_TASK TO COMPLETE_
Each line of the entries below that includes "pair" belongs in your answer.
● ● ●
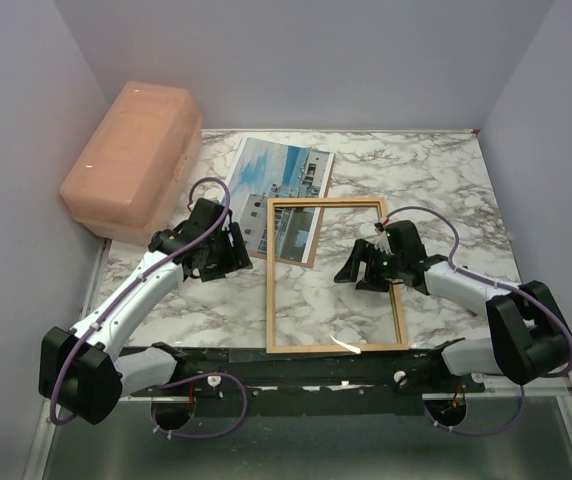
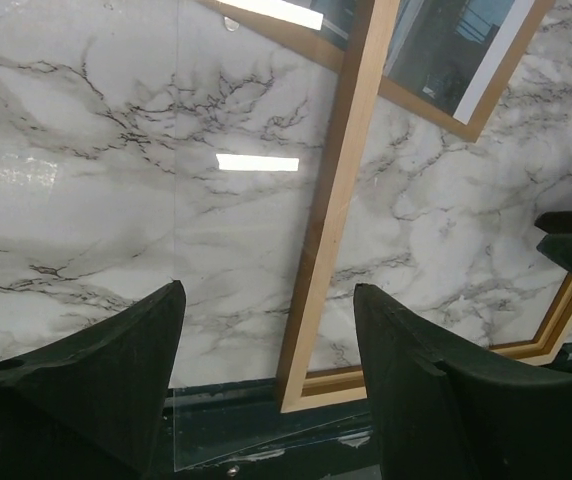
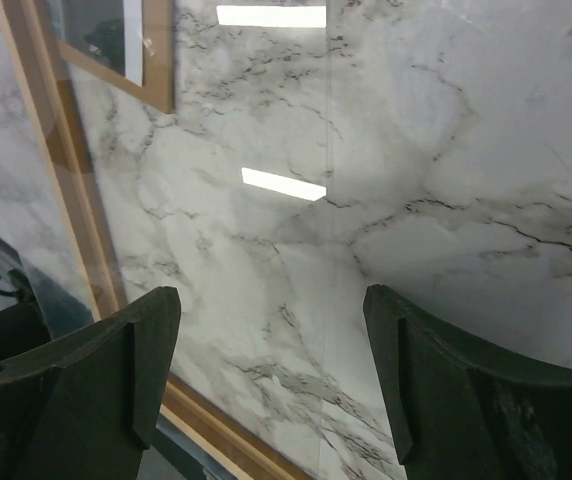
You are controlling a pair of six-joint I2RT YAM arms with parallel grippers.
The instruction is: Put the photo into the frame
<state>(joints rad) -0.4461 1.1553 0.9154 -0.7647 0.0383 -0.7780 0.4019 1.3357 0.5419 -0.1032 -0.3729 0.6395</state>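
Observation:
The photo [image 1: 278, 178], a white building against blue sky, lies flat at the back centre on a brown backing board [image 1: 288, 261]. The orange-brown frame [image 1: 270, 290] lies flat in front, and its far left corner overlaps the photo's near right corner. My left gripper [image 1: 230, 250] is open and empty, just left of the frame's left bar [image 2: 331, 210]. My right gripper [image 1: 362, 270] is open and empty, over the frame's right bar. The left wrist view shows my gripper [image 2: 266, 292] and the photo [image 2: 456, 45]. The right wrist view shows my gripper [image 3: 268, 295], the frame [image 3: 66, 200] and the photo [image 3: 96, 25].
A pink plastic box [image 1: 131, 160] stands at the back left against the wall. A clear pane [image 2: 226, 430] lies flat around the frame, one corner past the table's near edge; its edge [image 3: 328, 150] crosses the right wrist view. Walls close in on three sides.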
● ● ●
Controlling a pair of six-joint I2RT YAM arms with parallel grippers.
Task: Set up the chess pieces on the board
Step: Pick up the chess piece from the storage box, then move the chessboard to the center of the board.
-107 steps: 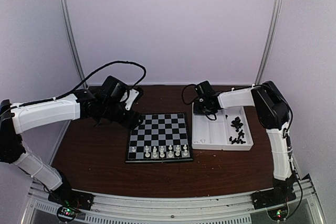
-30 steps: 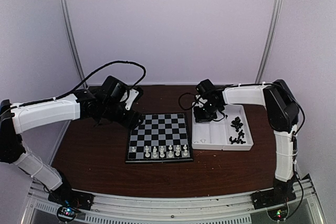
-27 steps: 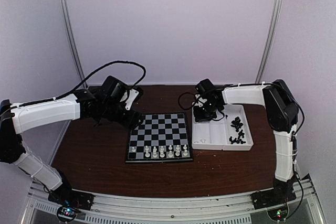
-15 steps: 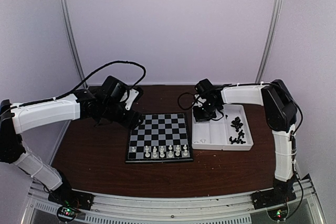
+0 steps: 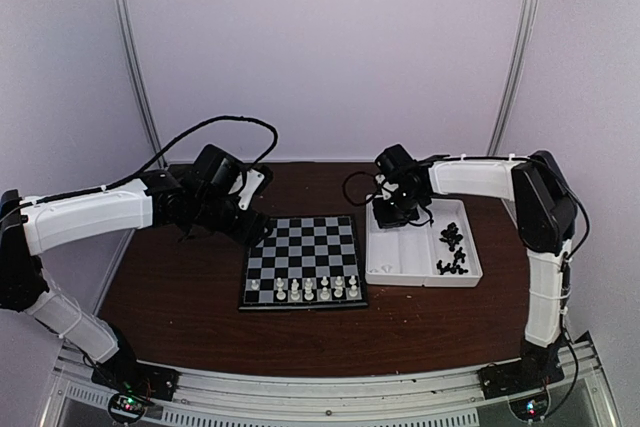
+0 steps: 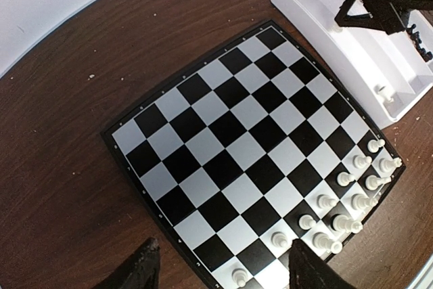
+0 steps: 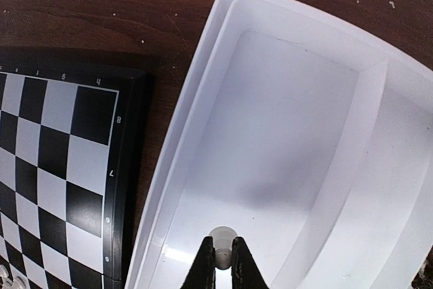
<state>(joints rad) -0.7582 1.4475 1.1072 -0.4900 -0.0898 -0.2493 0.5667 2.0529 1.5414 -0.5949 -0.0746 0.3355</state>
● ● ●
_ANSWER SPACE_
You are controlling a pair of six-joint I2RT YAM arms with parallel grippers.
Controlling a pair of six-joint I2RT YAM arms with parallel grippers.

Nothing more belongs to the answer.